Photographie en fausses couleurs du côté diurne de Vénus, imagée par Akatsuki. Crédit image : JAXA

C’est officiel : il n’y a plus personne autour de Vénus (et c’est un vrai problème)

Après quinze années d’une mission spatiale hors du commun, l’agence japonaise JAXA a officiellement mis fin aux opérations de sa sonde Akatsuki autour de Vénus. Cette décision marque un tournant historique : pour la première fois depuis 2015, l’humanité se retrouve sans présence robotique autour de la planète sœur de la Terre. Retour sur l’épopée extraordinaire d’une mission qui a défié tous les pronostics et révolutionné notre compréhension de l’atmosphère vénusienne.

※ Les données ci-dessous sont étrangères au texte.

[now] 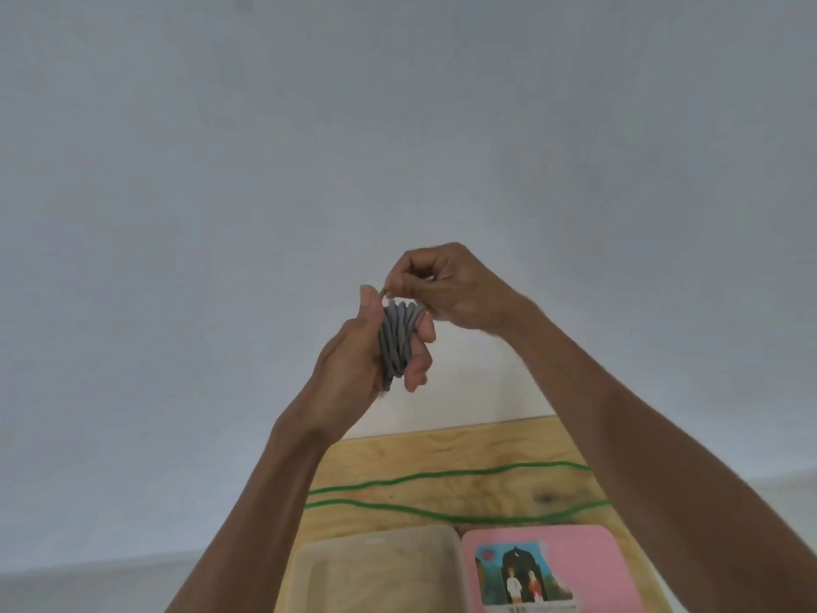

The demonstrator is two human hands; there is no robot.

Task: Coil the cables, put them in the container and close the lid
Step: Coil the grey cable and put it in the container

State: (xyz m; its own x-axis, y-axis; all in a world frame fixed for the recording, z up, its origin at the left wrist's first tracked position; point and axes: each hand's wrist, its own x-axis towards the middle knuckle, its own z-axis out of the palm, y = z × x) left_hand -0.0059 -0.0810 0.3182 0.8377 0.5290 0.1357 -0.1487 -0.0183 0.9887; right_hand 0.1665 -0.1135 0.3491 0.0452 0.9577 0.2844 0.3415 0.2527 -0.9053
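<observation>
Mid-frame, the left hand [353,347] grips the grey cable [395,338] coil while right-hand fingers [400,283] pinch its tail; tuck it snugly.

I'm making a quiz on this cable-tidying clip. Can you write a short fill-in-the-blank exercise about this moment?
1. The coiled grey cable is held in the ____ hand.
2. The uncoiled cable lying on the wooden table is ____ in colour.
3. The pink lid lies to the ____ of the clear plastic container.

Missing words: left; green; right
</observation>
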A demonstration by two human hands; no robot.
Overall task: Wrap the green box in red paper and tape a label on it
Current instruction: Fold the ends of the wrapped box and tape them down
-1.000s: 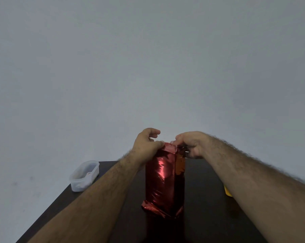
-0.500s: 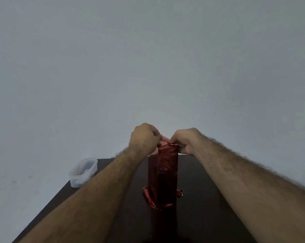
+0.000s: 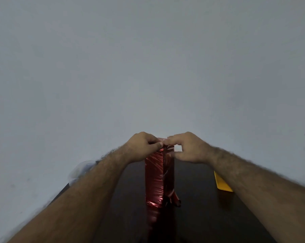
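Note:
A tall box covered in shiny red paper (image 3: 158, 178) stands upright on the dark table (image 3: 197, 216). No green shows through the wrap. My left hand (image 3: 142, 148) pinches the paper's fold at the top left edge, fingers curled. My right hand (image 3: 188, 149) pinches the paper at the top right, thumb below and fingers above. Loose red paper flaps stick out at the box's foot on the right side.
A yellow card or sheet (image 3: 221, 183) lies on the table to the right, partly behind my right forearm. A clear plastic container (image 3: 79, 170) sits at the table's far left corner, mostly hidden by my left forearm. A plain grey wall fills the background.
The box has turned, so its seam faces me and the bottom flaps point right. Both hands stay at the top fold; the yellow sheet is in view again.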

Un départ prometteur qui tourne au cauchemar spatial

En mai 2010, l’optimisme régnait au sein de la JAXA lors du lancement d’Akatsuki, officiellement baptisée « Planète C ». Cette sonde révolutionnaire devait rejoindre l’orbite de Vénus en décembre de la même année pour entamer une mission d’observation climatique sans précédent. Les ingénieurs avaient minutieusement calculé chaque paramètre : la trajectoire, la vitesse d’approche, et surtout cette manœuvre cruciale de freinage qui permettrait à la sonde de se glisser dans l’attraction gravitationnelle vénusienne.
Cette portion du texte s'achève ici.